• **INSTRUCTIONS TO FOLLOW**:
Return, exactly and in full, the lines of the records below starting at the one with "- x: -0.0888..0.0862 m" and ending at the one with "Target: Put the", and no other lines.

Segment Open

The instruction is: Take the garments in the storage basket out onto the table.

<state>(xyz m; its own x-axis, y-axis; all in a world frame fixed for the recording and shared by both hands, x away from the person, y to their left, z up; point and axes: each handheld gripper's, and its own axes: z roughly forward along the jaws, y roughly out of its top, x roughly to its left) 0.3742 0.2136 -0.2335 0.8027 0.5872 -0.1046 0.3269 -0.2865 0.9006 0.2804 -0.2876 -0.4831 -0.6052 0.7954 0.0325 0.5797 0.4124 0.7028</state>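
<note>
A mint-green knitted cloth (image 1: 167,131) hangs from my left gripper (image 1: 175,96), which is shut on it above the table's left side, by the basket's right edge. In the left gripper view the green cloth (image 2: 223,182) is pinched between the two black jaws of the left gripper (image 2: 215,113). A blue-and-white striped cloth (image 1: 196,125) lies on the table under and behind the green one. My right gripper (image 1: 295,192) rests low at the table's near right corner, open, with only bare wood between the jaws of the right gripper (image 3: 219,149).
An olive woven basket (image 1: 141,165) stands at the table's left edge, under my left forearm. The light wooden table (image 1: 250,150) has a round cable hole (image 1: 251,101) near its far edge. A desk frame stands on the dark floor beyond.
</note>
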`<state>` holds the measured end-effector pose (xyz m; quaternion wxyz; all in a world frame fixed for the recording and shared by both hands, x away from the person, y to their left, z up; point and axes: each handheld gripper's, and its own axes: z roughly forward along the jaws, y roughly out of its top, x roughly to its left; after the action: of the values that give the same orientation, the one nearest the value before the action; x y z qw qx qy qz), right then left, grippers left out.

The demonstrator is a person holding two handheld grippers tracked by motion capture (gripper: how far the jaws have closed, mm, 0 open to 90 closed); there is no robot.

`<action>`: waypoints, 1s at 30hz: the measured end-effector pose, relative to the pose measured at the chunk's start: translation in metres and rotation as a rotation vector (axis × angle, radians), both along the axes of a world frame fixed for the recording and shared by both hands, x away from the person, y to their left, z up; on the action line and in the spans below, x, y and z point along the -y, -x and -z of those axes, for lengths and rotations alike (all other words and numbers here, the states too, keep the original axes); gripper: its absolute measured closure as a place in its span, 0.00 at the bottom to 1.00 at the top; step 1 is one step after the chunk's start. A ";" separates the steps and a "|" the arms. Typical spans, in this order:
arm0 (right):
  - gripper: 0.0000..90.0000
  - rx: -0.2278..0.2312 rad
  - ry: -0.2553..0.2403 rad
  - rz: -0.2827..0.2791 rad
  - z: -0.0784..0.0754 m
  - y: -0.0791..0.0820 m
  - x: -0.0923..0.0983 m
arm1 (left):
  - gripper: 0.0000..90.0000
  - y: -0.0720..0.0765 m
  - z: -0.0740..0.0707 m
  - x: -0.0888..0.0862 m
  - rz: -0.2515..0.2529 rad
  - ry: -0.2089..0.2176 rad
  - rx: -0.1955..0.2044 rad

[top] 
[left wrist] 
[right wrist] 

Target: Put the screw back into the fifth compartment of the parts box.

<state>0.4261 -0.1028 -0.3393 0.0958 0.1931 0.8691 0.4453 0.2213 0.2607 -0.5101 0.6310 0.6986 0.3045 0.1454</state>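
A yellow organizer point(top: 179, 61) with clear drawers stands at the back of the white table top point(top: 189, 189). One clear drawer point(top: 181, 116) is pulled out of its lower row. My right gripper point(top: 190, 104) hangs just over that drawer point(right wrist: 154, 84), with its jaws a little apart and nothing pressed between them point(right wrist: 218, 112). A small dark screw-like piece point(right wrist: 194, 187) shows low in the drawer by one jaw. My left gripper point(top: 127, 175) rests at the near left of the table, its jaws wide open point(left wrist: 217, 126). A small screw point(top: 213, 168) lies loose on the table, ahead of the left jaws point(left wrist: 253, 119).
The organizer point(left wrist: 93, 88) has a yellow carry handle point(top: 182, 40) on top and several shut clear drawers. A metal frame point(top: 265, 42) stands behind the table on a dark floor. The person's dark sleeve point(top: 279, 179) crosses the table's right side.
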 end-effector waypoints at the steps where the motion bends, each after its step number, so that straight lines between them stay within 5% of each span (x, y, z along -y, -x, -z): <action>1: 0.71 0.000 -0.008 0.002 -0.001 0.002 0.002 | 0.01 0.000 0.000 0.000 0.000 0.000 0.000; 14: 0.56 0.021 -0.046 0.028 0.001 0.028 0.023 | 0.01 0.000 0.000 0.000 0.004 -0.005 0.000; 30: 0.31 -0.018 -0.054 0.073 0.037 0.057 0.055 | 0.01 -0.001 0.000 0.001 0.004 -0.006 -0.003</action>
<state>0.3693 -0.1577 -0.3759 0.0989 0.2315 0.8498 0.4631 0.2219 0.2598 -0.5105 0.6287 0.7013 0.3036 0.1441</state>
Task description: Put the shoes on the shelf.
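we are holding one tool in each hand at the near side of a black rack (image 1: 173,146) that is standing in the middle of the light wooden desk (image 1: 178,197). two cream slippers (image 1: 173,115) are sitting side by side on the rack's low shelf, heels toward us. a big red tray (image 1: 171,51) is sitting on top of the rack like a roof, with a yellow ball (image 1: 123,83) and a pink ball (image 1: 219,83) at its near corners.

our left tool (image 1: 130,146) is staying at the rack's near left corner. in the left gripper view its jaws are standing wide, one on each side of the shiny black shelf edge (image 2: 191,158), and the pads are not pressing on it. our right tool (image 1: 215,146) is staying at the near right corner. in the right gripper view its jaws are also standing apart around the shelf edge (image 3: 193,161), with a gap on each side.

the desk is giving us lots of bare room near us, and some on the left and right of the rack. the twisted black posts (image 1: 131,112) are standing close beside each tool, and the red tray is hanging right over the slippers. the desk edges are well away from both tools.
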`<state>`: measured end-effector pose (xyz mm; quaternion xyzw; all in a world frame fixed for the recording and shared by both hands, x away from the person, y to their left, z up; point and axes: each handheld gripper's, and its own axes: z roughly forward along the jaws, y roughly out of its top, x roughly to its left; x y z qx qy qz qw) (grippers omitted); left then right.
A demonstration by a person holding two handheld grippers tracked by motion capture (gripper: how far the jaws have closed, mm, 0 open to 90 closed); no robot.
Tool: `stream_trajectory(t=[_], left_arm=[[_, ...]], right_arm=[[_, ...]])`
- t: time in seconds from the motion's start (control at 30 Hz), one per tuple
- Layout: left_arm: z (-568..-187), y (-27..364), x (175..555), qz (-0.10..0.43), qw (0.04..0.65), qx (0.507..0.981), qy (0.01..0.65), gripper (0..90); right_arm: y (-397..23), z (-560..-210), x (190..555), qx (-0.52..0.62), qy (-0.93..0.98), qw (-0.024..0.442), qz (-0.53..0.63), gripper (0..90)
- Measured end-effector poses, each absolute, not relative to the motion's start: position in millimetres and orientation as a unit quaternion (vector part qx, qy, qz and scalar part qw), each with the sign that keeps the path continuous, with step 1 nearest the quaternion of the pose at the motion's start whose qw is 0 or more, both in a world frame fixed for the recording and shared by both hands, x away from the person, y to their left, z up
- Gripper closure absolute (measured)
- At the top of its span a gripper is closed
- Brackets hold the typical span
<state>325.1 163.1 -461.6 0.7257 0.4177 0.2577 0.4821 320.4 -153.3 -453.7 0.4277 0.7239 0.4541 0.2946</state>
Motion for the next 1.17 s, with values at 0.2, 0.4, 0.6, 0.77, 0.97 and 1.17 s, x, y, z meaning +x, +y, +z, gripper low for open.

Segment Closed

• **OUTPUT BELOW**:
  - x: -0.0888..0.0862 m
  - rz: -0.2515..0.2529 rad
  - ry: -0.2089..0.2176 rad
  - rx: -0.1955..0.2044 rad

[top] 
[left wrist] 
[right wrist] 

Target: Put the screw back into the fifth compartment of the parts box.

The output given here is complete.